Convert CSV files into a SQLite database. Browse and publish that SQLite database with Datasette.

Basic usage:

csvs-to-sqlite myfile.csv mydatabase.db

This will create a new SQLite database called mydatabase.db containing a single table, myfile, containing the CSV content.

You can provide multiple CSV files:

csvs-to-sqlite one.csv two.csv bundle.db

The bundle.db database will contain two tables, one and two.

This means you can use wildcards:

csvs-to-sqlite ~/Downloads/*.csv my-downloads.db

If you pass a path to one or more directories, the script will recursively search those directories for CSV files and create tables for each one.

csvs-to-sqlite ~/path/to/directory all-my-csvs.db

Handling TSV (tab-separated values)

You can use the -s option to specify a different delimiter.
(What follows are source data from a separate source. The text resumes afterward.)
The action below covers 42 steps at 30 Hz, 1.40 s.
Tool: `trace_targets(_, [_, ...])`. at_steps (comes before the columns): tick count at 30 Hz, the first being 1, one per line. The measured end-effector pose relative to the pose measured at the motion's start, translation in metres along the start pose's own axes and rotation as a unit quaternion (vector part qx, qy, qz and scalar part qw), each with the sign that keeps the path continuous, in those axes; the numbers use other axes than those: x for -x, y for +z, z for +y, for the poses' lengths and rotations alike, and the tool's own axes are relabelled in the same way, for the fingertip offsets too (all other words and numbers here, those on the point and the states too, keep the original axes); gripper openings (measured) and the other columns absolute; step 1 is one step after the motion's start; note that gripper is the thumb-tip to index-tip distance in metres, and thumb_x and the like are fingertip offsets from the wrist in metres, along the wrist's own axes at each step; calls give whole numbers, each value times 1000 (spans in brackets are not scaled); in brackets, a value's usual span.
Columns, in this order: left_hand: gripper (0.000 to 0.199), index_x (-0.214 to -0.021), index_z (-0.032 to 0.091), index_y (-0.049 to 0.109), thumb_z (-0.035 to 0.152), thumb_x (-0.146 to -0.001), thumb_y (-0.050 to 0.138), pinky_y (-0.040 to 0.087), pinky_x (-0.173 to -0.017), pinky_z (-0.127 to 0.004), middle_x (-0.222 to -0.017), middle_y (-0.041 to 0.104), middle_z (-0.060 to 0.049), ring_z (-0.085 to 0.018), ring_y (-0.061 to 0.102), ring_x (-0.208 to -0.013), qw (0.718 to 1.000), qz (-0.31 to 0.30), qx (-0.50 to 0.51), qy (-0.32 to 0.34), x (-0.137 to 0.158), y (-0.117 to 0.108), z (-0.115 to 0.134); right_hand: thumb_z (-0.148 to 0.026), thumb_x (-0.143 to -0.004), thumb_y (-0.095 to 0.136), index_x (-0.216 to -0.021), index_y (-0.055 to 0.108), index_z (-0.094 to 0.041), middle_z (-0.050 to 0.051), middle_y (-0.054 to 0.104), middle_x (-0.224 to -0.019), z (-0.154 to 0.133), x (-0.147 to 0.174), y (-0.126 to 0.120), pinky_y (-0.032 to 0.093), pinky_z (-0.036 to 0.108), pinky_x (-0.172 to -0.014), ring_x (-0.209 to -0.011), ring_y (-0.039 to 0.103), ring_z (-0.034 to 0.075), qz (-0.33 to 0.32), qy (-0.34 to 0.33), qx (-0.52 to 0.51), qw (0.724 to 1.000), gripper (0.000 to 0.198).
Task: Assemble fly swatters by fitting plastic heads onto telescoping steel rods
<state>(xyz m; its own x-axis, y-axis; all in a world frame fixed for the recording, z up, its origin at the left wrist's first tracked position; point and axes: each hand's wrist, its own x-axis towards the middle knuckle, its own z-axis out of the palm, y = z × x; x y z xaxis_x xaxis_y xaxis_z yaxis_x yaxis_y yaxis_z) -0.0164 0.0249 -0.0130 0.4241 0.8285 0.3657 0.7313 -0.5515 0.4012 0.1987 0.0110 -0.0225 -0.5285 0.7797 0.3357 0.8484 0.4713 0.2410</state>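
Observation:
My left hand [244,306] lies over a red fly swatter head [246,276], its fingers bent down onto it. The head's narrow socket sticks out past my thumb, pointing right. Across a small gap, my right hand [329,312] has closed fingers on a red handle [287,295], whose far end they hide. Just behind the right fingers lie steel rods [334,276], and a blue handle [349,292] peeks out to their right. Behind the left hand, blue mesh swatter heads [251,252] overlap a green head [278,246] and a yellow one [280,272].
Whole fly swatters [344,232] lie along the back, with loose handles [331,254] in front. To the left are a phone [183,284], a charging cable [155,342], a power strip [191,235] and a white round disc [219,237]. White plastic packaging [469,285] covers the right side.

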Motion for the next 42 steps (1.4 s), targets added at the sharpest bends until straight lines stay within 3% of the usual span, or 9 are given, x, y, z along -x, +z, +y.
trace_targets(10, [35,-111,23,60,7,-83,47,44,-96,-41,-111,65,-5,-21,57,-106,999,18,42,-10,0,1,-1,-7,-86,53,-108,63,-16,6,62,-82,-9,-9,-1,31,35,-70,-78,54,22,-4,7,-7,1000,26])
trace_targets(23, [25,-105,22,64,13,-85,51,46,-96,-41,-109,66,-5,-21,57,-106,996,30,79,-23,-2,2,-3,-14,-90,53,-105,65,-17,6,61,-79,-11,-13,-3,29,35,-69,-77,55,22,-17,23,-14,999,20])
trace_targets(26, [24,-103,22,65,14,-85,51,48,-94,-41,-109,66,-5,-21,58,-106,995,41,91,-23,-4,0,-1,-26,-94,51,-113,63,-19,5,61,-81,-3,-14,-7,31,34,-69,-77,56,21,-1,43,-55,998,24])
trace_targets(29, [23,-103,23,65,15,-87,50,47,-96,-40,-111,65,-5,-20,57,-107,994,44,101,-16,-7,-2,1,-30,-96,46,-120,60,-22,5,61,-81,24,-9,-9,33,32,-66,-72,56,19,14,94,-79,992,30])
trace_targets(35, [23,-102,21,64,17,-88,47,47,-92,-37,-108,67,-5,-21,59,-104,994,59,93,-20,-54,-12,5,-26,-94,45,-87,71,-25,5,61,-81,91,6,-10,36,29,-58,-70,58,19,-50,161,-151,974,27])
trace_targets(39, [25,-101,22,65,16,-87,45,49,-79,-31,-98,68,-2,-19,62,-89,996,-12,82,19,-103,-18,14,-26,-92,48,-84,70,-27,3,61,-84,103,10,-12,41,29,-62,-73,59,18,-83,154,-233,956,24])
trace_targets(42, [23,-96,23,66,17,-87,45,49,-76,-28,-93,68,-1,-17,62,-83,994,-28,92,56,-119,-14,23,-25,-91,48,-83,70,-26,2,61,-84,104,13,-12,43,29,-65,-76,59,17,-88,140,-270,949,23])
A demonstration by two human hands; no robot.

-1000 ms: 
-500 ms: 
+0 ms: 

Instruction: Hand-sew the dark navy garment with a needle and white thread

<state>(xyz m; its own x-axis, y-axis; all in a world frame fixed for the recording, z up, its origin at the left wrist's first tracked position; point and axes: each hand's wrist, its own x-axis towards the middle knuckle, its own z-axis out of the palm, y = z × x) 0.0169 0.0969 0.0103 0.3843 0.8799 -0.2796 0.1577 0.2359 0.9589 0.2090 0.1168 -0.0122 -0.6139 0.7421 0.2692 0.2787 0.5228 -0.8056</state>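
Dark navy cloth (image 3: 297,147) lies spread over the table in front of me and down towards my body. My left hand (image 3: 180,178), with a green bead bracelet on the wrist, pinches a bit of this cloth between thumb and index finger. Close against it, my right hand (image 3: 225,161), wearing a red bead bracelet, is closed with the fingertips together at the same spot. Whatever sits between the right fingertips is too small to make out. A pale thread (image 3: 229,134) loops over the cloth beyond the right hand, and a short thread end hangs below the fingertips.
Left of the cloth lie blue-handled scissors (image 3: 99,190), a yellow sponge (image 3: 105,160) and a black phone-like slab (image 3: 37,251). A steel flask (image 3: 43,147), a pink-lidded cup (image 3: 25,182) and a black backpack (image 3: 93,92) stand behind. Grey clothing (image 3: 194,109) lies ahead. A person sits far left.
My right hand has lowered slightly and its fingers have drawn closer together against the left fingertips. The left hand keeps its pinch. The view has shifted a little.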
If you want to use a tab character you'll need to apply shell escaping like so:

csvs-to-sqlite my-file.tsv my-file.db -s $'\t'

Refactoring columns into separate lookup tables

Let's say you have a CSV file that looks like this:

county,precinct,office,district,party,candidate,votes
Clark,1,President,,REP,John R. Kasich,5
Clark,2,President,,REP,John R. Kasich,0
Clark,3,President,,REP,John R. Kasich,7

(Real example taken from the Open Elections project)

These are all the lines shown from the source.